YOUR OBJECTIVE: Please quote exactly the lines below from the line containing "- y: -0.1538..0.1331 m" to the line containing "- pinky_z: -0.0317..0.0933", both lines included, and nothing else.

AVAILABLE DATA:
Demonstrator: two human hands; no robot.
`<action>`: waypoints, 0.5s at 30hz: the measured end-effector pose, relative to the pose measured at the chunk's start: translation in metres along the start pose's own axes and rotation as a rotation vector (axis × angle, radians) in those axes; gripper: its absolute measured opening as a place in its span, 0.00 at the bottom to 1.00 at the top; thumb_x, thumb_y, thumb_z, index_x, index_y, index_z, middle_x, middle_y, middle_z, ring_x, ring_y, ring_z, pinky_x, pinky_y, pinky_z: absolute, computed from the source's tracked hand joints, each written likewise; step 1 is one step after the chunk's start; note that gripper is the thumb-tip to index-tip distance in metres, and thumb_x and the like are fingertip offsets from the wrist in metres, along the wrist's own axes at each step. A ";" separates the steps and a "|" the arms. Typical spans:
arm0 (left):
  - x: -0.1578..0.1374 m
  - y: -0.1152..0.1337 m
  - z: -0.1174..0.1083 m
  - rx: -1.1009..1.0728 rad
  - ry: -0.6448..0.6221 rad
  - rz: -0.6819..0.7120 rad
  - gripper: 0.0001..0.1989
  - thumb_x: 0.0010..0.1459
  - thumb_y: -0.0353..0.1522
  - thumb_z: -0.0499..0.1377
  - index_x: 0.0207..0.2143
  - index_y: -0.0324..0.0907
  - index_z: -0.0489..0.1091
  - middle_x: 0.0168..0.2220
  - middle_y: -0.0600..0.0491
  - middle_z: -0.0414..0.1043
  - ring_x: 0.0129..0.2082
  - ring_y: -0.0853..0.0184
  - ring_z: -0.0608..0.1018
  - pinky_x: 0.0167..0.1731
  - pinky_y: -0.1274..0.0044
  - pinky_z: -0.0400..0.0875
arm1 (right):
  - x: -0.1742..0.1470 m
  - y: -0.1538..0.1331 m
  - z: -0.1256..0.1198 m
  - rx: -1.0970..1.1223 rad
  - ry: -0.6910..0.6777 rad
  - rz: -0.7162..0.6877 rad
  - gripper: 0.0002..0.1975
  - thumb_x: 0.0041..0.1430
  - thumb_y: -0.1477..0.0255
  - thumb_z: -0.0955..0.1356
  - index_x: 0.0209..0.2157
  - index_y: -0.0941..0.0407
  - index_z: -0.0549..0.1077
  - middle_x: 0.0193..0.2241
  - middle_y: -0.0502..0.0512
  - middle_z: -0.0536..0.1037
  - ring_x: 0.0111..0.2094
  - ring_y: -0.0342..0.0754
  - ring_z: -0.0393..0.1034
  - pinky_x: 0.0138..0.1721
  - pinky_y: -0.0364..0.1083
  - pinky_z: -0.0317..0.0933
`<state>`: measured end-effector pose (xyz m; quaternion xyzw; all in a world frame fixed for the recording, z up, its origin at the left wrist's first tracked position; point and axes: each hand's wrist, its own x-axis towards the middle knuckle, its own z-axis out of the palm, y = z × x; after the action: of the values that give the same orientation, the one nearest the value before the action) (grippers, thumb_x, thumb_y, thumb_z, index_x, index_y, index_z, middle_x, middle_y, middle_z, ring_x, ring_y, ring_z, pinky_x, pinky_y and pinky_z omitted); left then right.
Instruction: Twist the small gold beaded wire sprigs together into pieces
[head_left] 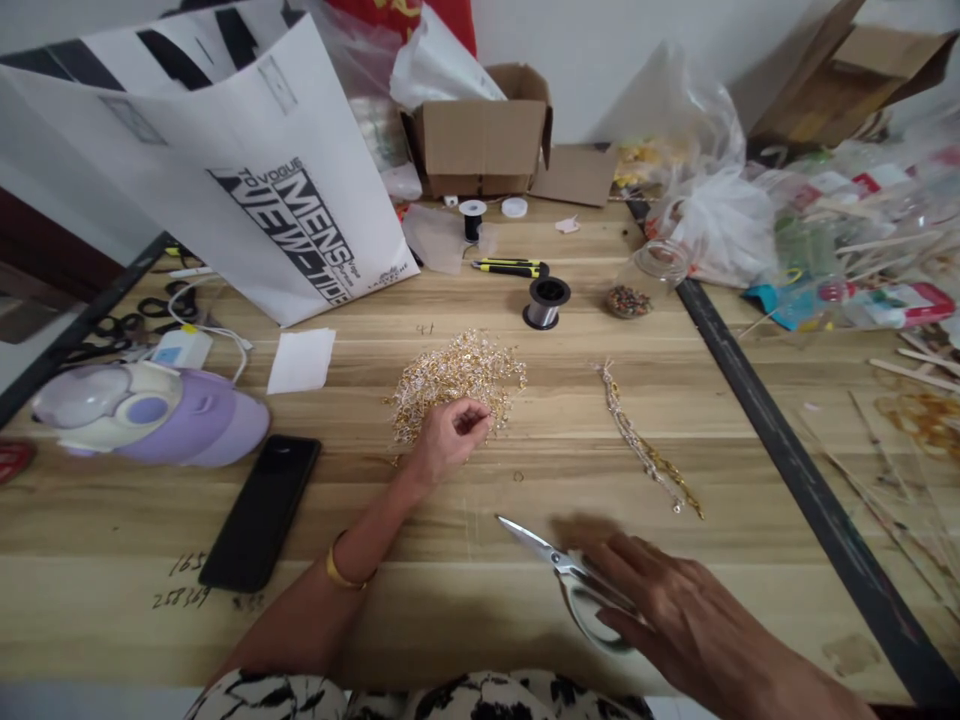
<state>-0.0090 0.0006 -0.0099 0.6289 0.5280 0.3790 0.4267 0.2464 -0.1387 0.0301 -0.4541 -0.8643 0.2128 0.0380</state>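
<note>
A loose pile of small gold and silver jewelry pieces (457, 370) lies on the wooden table. Over its lower right edge, my left hand (446, 440) has thumb and fingers pinched together; whatever they hold is too small to make out. A gold bracelet (337, 565) circles that wrist. Scissors (536, 540) with pale handles lie at the front, blades pointing toward the upper left. Above their handles is my right hand (667, 590), blurred at the fingertips, its fingers stretched and the thumb apart. Farther right rest silver and gold chains (637, 440). A tiny ring (518, 477) lies below the pile.
Behind the pile are a wire spool (546, 303), a yellow-black utility knife (510, 267) and a jar of beads (634, 290). At left are a phone (262, 510), a purple bottle (180, 415) and a white paper bag (247, 180). A dark strip (780, 440) crosses the right side.
</note>
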 end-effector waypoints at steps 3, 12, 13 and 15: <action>0.000 0.001 0.001 0.009 0.011 0.005 0.05 0.49 0.31 0.59 0.27 0.38 0.71 0.24 0.53 0.73 0.24 0.71 0.73 0.27 0.80 0.68 | -0.005 -0.006 0.019 -0.160 0.010 -0.002 0.29 0.52 0.81 0.64 0.56 0.51 0.62 0.42 0.60 0.76 0.37 0.54 0.73 0.29 0.46 0.69; -0.004 0.013 0.004 -0.046 -0.061 -0.005 0.04 0.49 0.31 0.59 0.27 0.38 0.70 0.25 0.53 0.71 0.26 0.71 0.72 0.30 0.80 0.68 | -0.002 -0.005 0.002 0.234 -0.038 0.114 0.27 0.51 0.78 0.64 0.54 0.48 0.65 0.40 0.58 0.77 0.31 0.50 0.74 0.30 0.46 0.69; -0.004 0.013 0.004 -0.057 -0.063 -0.017 0.05 0.49 0.32 0.60 0.27 0.38 0.70 0.25 0.53 0.71 0.26 0.71 0.72 0.29 0.80 0.68 | -0.002 -0.002 -0.005 0.377 -0.055 0.145 0.27 0.52 0.77 0.65 0.54 0.47 0.65 0.40 0.57 0.77 0.31 0.50 0.74 0.31 0.47 0.69; -0.004 0.014 0.005 -0.091 -0.058 -0.043 0.05 0.49 0.32 0.60 0.27 0.38 0.70 0.25 0.54 0.70 0.25 0.72 0.71 0.28 0.81 0.67 | -0.001 0.003 -0.015 0.672 -0.053 0.201 0.24 0.55 0.74 0.65 0.54 0.48 0.65 0.36 0.57 0.78 0.31 0.50 0.74 0.31 0.47 0.69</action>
<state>-0.0007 -0.0054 0.0013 0.6082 0.5108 0.3750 0.4780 0.2532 -0.1332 0.0430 -0.4935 -0.6976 0.4996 0.1417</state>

WORKED SOLUTION:
  - y: -0.1538..0.1331 m
  - z: -0.1256..0.1198 m
  - rx: -1.0970..1.1223 rad
  - ry: -0.6910..0.6777 rad
  - rz: -0.7162..0.6877 rad
  - gripper: 0.0002..0.1975
  - thumb_x: 0.0041..0.1430
  - thumb_y: -0.1477..0.0255
  - thumb_z: -0.0955..0.1356
  - index_x: 0.0209..0.2157
  - index_y: -0.0941..0.0407
  - index_z: -0.0549..0.1077
  - middle_x: 0.0193..0.2241
  - middle_y: -0.0502..0.0512
  - middle_z: -0.0536..0.1037
  - ring_x: 0.0111..0.2094
  - ring_y: -0.0342..0.0754
  - ring_z: -0.0393..0.1034
  - pinky_x: 0.0138..0.1721
  - pinky_y: -0.0364..0.1083
  - pinky_z: -0.0317..0.0933

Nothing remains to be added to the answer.